- [What you have to do] Only one stretch of the data below is needed. Output the lines from the one with "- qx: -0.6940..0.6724" up to and including the one with "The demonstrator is", exactly as they stand.

[Extracted records]
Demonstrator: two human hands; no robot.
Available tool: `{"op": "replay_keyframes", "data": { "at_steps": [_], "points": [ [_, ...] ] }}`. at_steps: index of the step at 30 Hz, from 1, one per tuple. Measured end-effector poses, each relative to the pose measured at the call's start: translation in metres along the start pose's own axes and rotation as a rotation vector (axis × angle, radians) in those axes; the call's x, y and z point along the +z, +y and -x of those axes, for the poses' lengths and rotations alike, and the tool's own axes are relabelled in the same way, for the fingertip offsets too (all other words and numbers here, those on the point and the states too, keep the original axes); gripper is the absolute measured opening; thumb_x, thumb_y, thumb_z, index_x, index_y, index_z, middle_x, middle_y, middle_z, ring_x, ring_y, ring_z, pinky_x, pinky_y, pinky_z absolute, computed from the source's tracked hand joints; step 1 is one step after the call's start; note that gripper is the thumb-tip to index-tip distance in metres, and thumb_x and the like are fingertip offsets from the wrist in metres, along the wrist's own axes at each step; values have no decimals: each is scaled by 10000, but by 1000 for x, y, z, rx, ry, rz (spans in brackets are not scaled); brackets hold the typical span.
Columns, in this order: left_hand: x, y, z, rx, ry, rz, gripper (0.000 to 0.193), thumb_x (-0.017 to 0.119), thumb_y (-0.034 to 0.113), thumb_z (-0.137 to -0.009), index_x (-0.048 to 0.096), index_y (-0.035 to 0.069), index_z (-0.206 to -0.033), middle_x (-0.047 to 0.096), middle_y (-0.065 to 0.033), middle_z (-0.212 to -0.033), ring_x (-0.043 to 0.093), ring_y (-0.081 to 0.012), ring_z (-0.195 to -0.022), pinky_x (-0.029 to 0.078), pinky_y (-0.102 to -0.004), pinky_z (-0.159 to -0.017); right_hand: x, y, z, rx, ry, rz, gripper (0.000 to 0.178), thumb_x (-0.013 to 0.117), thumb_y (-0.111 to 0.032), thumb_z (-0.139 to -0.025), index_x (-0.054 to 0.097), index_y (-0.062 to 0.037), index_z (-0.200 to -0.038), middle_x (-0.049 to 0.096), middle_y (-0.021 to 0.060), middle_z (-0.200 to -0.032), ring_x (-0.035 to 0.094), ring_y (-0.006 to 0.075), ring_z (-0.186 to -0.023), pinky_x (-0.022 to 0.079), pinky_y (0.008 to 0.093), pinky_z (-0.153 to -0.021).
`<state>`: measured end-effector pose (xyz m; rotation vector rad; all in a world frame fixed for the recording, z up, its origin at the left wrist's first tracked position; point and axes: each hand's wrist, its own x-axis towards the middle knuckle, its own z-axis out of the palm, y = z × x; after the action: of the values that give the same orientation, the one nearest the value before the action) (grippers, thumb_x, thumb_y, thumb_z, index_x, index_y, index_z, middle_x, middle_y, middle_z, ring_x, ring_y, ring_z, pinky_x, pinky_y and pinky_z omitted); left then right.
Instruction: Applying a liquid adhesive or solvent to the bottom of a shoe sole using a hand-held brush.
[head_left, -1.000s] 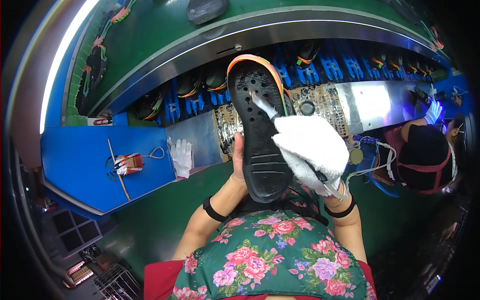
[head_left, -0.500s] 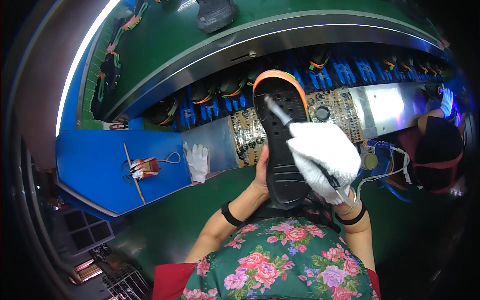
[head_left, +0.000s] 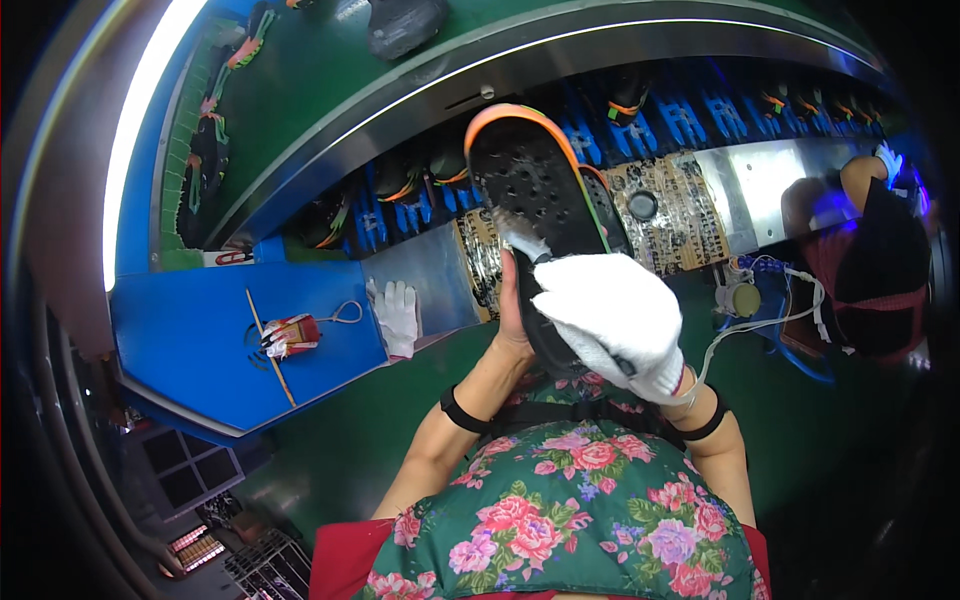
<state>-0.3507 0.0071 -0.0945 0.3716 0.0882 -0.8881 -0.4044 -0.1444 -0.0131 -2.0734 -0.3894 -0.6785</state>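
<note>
A pale-bristled brush (head_left: 522,236) is gripped by the white-knit-gloved right hand (head_left: 612,322) over the ten-o'clock edge of a black, perforated, orange-and-green-rimmed shoe sole (head_left: 535,190), itself gripped at eight o'clock by the bare left hand (head_left: 514,322). At nine, a red container (head_left: 297,337) is carried by the blue worktop (head_left: 185,325).

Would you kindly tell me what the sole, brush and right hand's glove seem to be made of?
Sole: probably rubber or foam; black, faintly glossy, moulded with holes.
Brush: natural or synthetic fibre, I can't tell which; its tip looks pale and hairy.
Glove: likely knitted cotton or a blend; matt white, with a soft, fabric-like surface.
</note>
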Motion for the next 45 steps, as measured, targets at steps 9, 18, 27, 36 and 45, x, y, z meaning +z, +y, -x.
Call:
{"op": "replay_keyframes", "data": {
  "at_steps": [9,18,27,36,45],
  "points": [
    [11,9,-16,117,-155,-38,961,336,790,-963,294,71,-1599,427,-160,-1561,467,-447,-1395,481,-629,-1077,8,-3,3,-5,4,-67,279,786,23,-785,794,-68,-1049,773,105,-1078,742,283,-996,571,393,-890],
    [11,17,-22,118,-190,-12,1083,339,878,-895,332,35,-1576,528,-266,-1450,566,-434,-1298,481,-607,-1077,9,-2,11,87,14,-156,253,800,16,-777,798,-69,-1016,767,149,-1027,740,318,-942,559,400,-919],
    [10,22,-27,110,-253,88,1146,408,910,-843,332,24,-1566,543,-300,-1415,596,-442,-1255,510,-619,-1038,8,0,21,-19,-7,-140,336,784,24,-756,794,-97,-1069,768,116,-1076,735,296,-953,571,398,-865],
    [5,25,-30,147,-221,112,1093,459,860,-871,319,33,-1572,481,-217,-1502,502,-432,-1357,484,-687,-1034,9,7,36,-56,-62,-120,264,811,-17,-780,788,-94,-1031,768,107,-1066,734,294,-968,583,376,-809],
    [-8,36,-35,60,-414,92,1051,472,845,-879,357,45,-1552,499,-213,-1492,510,-462,-1341,505,-670,-1010,1,9,39,3,-46,-206,254,802,-3,-762,791,-93,-999,774,92,-1054,742,285,-946,590,374,-813]
  ]
}}
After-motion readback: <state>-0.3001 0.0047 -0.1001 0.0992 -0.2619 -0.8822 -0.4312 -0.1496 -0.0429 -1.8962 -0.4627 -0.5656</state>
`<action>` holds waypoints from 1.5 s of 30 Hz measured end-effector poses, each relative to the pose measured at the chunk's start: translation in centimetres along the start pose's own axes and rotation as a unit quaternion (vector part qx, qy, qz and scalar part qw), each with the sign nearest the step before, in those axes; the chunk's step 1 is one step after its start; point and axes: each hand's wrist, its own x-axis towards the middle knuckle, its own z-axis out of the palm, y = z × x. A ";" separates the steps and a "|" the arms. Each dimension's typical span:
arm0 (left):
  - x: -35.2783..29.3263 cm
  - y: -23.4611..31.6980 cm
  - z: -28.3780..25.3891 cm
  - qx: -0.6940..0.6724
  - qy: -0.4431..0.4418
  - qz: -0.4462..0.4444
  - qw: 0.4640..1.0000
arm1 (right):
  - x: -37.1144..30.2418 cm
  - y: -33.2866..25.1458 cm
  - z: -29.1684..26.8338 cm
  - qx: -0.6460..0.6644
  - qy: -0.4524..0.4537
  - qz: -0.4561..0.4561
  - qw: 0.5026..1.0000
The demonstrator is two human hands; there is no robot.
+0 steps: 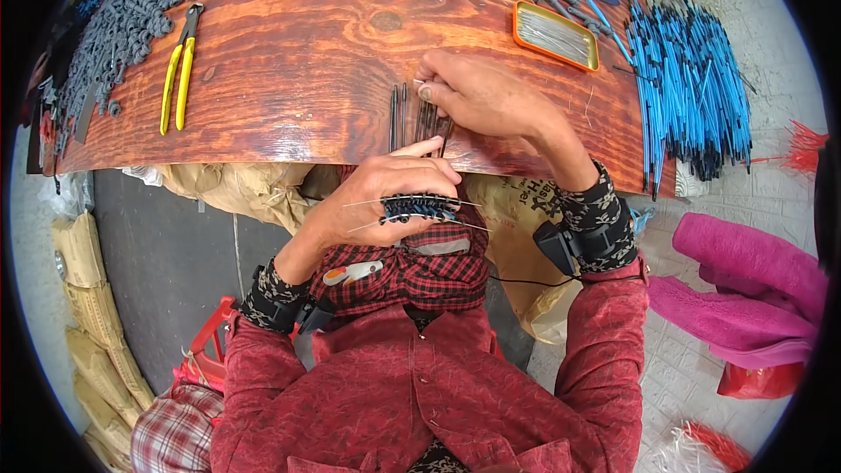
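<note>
My left hand [377,188] is closed around a bundle of thin black and blue rods [419,208], their ends packed in rows. Thin straight wires [473,226] stick out on both sides of the bundle. Beyond it, several dark slim rods [399,114] lie side by side at the table's near edge, with a left fingertip stretched toward them. Over these rods, the fingers of my right hand [482,96] are pinched together. Whatever sits between those fingertips is too small to make out.
Yellow-handled pliers [182,70] lie left on the wooden table [289,52]. Grey plastic fittings [131,13] are heaped along its far and left sides. An orange-rimmed tin [554,35] holds thin wires. Blue rods with black ends [692,88] are piled right. Scissors-like orange-and-white handles [352,272] rest on my lap.
</note>
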 end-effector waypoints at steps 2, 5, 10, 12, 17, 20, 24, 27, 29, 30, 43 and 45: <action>0.0 -0.2 -0.2 0.018 -0.027 0.033 0.999 | 0.1 -0.4 0.4 -0.010 0.011 0.004 1.000; -0.1 -0.4 -0.2 0.033 -0.031 0.038 0.998 | 0.1 -1.2 1.0 -0.012 0.031 0.024 0.999; -0.2 -0.6 0.0 0.034 -0.030 0.043 0.998 | 0.5 -0.9 1.7 -0.003 0.054 -0.013 0.998; -0.2 -0.7 0.0 0.035 -0.031 0.049 0.998 | 0.8 -0.9 1.8 0.041 0.039 -0.013 0.998; -0.3 -0.1 0.7 0.032 0.005 0.021 0.999 | 1.3 -0.1 2.4 0.092 0.050 -0.011 0.994; -0.2 0.4 0.9 0.032 -0.008 0.021 0.999 | 1.0 -0.8 2.5 0.092 0.048 0.011 0.995; -0.3 0.7 1.2 0.035 -0.020 0.033 0.999 | 1.0 -1.4 2.9 0.091 0.045 0.032 0.994; -0.4 1.1 1.5 0.032 -0.031 0.036 0.998 | 0.6 -1.2 3.3 0.157 0.045 0.005 0.987; -0.3 1.9 1.7 0.019 -0.052 0.027 0.998 | 0.2 -0.9 3.5 0.154 0.041 0.001 0.987; -0.5 1.8 1.9 0.020 -0.053 0.023 0.998 | 0.1 -1.4 3.4 0.151 0.035 -0.006 0.988; -3.4 5.3 5.2 0.061 -0.056 0.079 0.993 | -5.6 -3.3 4.3 0.291 0.011 -0.015 0.957; -4.1 7.6 6.6 0.063 -0.040 0.079 0.994 | -7.3 -4.8 4.0 0.302 -0.014 0.000 0.953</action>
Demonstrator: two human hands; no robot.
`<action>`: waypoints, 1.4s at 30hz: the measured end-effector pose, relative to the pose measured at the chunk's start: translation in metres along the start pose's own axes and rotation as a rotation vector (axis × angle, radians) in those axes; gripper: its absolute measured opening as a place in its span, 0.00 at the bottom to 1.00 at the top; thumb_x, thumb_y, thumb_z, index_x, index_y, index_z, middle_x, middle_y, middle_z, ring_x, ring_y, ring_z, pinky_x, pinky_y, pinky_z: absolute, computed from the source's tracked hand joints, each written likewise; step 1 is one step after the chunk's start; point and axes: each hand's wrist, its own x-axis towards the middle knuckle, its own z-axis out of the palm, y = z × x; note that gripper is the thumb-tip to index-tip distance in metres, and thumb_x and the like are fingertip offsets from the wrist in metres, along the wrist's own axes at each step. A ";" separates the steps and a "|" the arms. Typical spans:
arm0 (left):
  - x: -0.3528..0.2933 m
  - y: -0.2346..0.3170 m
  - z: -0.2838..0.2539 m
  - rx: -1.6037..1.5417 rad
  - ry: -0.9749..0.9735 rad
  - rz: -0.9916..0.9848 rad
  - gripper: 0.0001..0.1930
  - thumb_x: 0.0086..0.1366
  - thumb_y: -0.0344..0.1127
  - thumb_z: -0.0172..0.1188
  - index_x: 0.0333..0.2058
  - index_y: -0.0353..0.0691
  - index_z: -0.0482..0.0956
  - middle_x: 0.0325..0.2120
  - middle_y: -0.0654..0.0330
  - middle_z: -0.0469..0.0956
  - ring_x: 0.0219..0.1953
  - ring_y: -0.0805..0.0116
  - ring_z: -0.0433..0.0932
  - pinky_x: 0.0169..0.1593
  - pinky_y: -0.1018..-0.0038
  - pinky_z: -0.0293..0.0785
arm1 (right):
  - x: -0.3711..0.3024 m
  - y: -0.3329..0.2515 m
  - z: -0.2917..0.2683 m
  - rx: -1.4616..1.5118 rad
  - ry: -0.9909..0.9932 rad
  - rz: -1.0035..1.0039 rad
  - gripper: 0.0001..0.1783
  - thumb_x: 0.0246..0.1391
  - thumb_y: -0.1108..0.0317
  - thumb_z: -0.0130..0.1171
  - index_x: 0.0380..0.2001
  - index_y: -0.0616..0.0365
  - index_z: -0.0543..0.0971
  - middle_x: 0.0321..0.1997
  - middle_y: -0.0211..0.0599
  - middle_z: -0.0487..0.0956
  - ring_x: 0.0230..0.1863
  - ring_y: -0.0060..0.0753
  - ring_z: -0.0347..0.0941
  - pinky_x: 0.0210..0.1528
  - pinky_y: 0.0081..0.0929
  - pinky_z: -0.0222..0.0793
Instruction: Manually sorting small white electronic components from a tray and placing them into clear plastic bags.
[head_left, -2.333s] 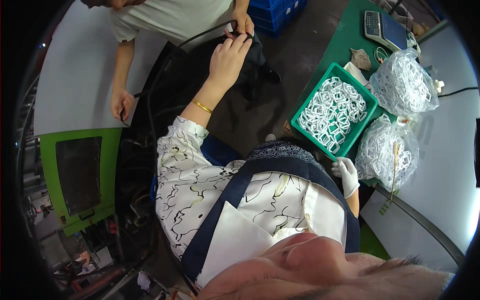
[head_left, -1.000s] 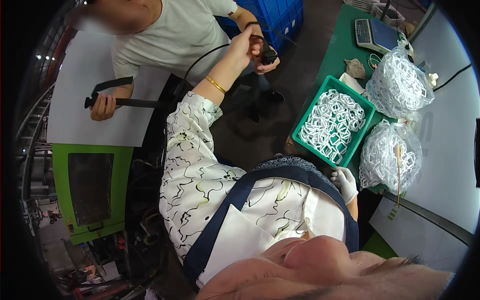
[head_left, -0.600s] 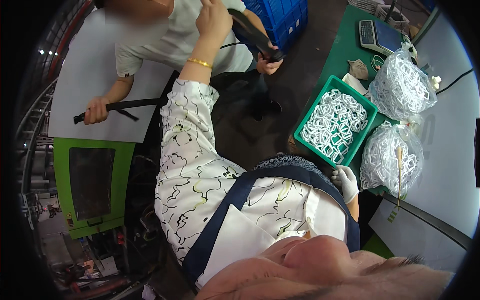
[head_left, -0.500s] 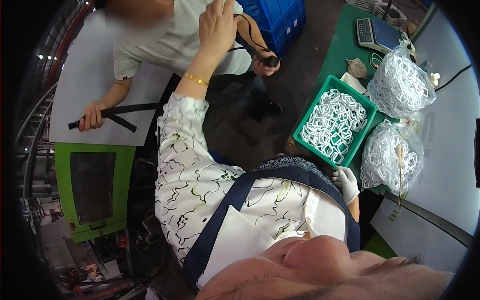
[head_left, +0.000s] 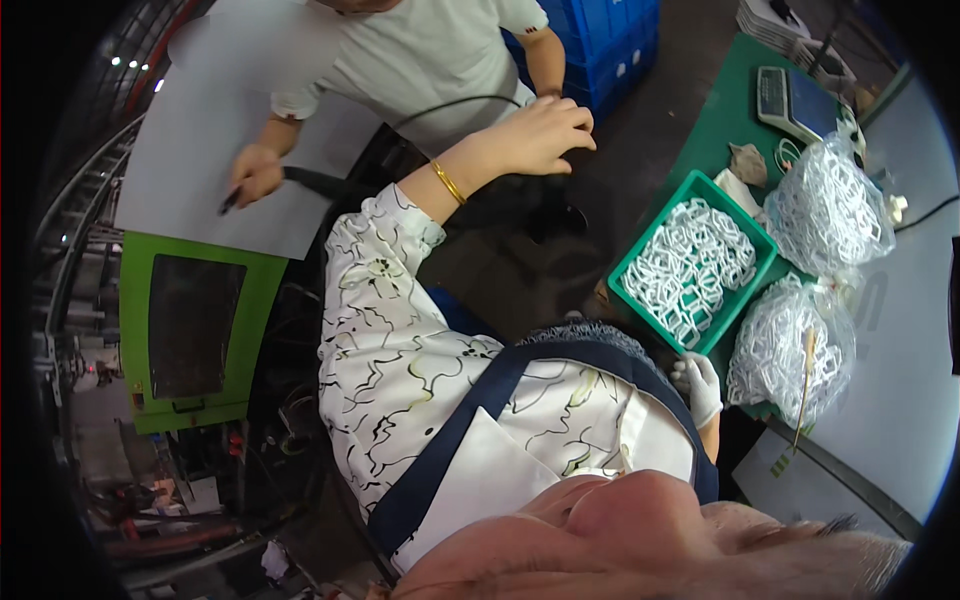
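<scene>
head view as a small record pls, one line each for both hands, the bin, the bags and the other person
left hand: bare, raised, fingers apart, palm hidden
right hand: white-gloved, by the near corner of the green bin, contact unclear
green bin: holds loose white links
bags: upper clear bag and lower clear bag, both with white links
other person: light shirt, one hand on a dark strap-like item

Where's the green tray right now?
In the head view, right of centre, the green tray sits at the edge of the green table, just left of two clear bags, with the gloved right hand by its lowest corner.
</scene>
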 end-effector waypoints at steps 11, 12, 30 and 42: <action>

- [Problem solution]
  - qx: -0.6940..0.6724
  - qy: -0.4431..0.4418
  - qz: -0.4462..0.4444
  - qw: 0.4640..1.0000
arm1 (right):
  - x: -37.1144..30.2418 cm
  - y: -33.2866..25.1458 cm
  - z: -29.1684..26.8338 cm
  - qx: -0.6460..0.6644
  - qy: -0.4524..0.4537
  - qz: -0.4561..0.4561
  - qw: 0.5026..1.0000
The demonstrator is two human hands; there is no robot.

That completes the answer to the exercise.